Citations were also presented to underscore that the measure of a husband’s wealth could not be applied in the determination of ‘mutaah’ under Shariah law and principles.
The former couple were married in 1992 and blessed with a son. The marriage however ended in a divorce 19 years later. Since then, Mahmud had provided for his former wife a bungalow in Bukit Damansara, allowances and a fleet of vehicles.
In addition to the RM100 million claim for ‘mutaah’ today, Shanaz had also filed a number of other claims amounting to RM500 million for matrimonial assets division.
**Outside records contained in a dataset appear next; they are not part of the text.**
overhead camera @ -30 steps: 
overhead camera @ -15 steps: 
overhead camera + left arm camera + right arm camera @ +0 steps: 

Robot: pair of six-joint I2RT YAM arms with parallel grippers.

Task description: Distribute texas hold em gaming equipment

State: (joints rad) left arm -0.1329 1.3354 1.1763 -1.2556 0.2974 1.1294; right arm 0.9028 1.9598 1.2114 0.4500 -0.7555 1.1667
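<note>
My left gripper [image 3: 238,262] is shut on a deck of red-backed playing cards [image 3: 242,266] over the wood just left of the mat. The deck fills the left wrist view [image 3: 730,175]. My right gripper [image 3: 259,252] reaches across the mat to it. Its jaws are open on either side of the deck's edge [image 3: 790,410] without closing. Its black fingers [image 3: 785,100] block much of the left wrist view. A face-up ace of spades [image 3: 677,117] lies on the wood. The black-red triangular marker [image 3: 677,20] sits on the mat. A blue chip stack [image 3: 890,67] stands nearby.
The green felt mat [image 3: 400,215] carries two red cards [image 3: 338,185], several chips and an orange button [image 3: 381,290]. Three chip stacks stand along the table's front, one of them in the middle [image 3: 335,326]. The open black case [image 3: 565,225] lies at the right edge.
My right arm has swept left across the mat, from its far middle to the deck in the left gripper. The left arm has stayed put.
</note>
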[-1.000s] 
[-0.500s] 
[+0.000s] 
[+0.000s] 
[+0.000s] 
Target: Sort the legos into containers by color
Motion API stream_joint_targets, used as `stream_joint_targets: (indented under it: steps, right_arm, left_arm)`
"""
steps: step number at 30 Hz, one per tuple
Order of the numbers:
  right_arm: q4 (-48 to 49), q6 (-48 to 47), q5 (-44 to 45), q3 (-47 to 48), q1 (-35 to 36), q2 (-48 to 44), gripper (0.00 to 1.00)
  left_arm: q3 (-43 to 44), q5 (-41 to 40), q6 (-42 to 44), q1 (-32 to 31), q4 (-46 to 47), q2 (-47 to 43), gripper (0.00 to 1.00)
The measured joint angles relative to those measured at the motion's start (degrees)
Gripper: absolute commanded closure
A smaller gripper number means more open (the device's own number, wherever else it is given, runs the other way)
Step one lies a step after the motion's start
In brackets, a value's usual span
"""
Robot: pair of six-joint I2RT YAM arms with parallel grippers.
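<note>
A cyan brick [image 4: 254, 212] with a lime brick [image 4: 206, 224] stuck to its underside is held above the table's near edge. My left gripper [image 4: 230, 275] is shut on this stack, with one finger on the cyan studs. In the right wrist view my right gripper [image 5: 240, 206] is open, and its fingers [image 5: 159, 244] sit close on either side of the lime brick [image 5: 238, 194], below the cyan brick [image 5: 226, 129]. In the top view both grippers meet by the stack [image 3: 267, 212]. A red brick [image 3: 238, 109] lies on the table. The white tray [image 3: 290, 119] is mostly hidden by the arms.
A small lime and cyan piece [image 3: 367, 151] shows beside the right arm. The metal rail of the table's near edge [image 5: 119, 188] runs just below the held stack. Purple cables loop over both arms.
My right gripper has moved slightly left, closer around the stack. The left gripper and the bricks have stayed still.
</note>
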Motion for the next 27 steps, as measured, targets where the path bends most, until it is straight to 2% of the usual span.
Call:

In the RM141 million child maintenance claim, Shahnaz lost when the Appellate Court ruled unanimously in Mahmud’s favour on 14 July 2015 that their only son Raden Murya Abdul Taib Mahmud was matured and capable to apply for maintenance on his own accord as an adult.
Shahnaz had in her application, claimed for her son a terrace house in London (RM60 million), a residence in Bukit Tunku (RM10 million), two Aston Martins (RM5.5 million), medical insurance (RM5 million) and a private trust fund (RM40 million) to be held and managed by her.